O Brasil é pródigo em criar leis que "não pegam", ou pelos absurdos impraticáveis que elas contêm ou simplesmente pela impossibilidade de fazer com que efetivamente sejam cumpridas. Um exemplo que confirma tal assertiva foi dado recentemente por um prefeito do interior de São Paulo diante de uma lei aprovada pelos vereadores locais que proibia o plantio de espinheiros nas calçadas em frente dàs residências. O legislador teve suposta boa intenção afinal, a planta poderia causar ferimentos em transeuntes. Diante dos inúmeros casos de transgressão, o prefeito respondeu a um munícipe inconformado: "E você quer que eu desloque 40 fiscais da prefeitura para fiscalizar espinheiros?" Claro, a lei "não pegou" porque havia coisas mais importantes na administração da cidade do que fiscalizar espinheiros.
Outro bom exemplo de situação análoga se dá em relação à "Lei Seca", que entrou em vigor em 2009. Enquanto as autoridades se empenharam em fiscalizar o seu cumprimento, punindo motoristas flagrados com teores de álcool em índices maiores do que os permitidos, houve sensível redução no número de acidentes de trânsito causados por embriaguez ao volante. Entretanto, a falta de estrutura dos órgãos fiscalizadores para manter a mesma presença e o mesmo rigor já dá sinais preocupantes de que a Lei Seca perdeu grande parte de sua efetividade.
Lei recente que "pegou" foi a da proibição do fumo em lugares públicos fechados. Ainda que os organismos de vigilância sanitária não tenham condições de fiscalizar todos os ambientes bares, restaurantes, repartições públicas, escritórios etc. a população consciente se encarregou voluntariamente de cumprir esse papel. Já são poucos os registros de desobediência. A simples sensação de que ao lado há um não fumante capaz de exercer seu direito legal de não ter por perto um fumante já é suficiente para constrangê-lo.

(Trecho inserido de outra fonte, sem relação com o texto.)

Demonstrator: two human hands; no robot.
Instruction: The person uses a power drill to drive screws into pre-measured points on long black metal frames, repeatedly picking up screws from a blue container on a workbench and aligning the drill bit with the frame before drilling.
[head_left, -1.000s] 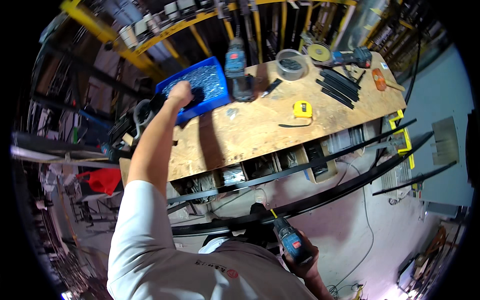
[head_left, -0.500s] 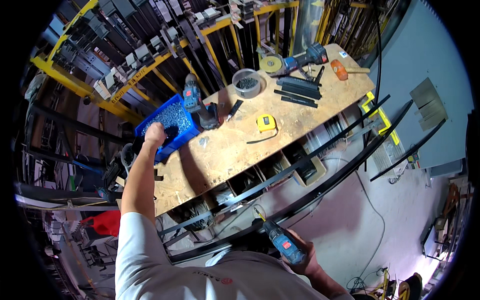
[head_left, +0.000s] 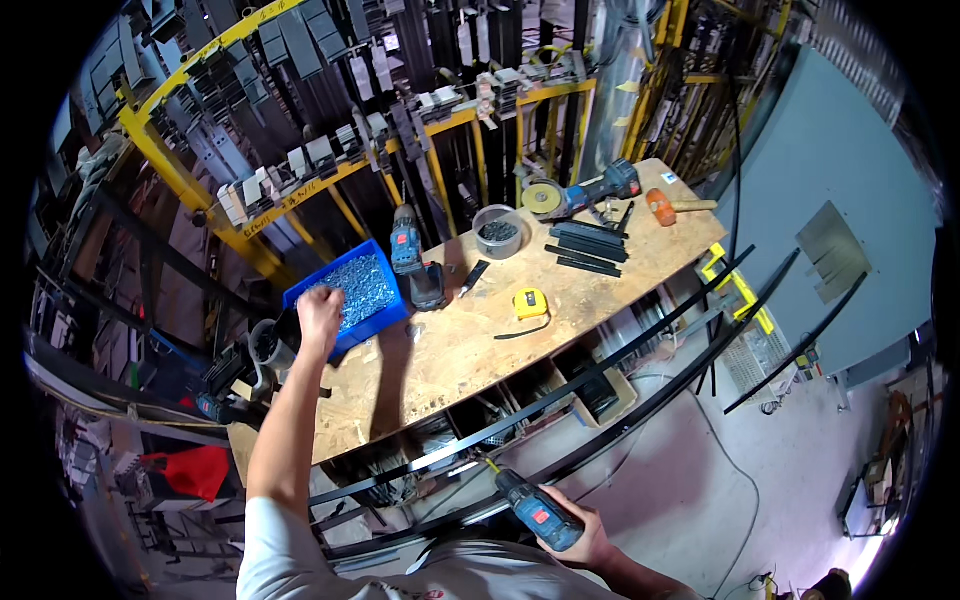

Pois bem: tudo isso para lembrar que, em maio próximo, passa a vigorar a Lei de Acesso à Informação mais conhecida como Lei da Transparência diante da qual os órgãos públicos de todos os níveis e esferas, em todo o território nacional, serão obrigados a tornar transparentes todos os seus atos que digam respeito, principalmente, ao uso de recursos públicos. E mais: serão obrigados a fornecer dentro do prazo máximo de 30 dias todas as informações aos cidadãos que as requererem, mesmo que não apresentem qualquer motivo.
A partir da sanção da lei pela presidente Dilma Rousseff, em novembro passado, as instituições públicas tiveram seis meses para se preparar e se colocar em condições de atender a suas determinações. Metade desse prazo já transcorreu e um recente balanço da Casa Civil da Presidência da República constatou que apenas dois ministérios tomaram a iniciativa primária de nomear as comissões internas para organizar seus próprios sistemas de informação. Situação provavelmente idêntica (ou ainda mais grave) se dá em relação aos estados e municípios. A ministra-chefe da Casa Civil, Gleisi Hoffmann, atentou para o problema e, na semana passada, expediu cobrança às repartições federais no sentido de que se agilizem.
Será a Lei da Transparência inútil se os agentes públicos não lhe derem condições de se tornar efetiva. E se a população que com ela alcançou um novo grau para exercer seus direitos de cidadania não levantar sua voz visando ao seu amplo e geral cumprimento. Só assim poderemos incluí-la entre as "leis que pegam".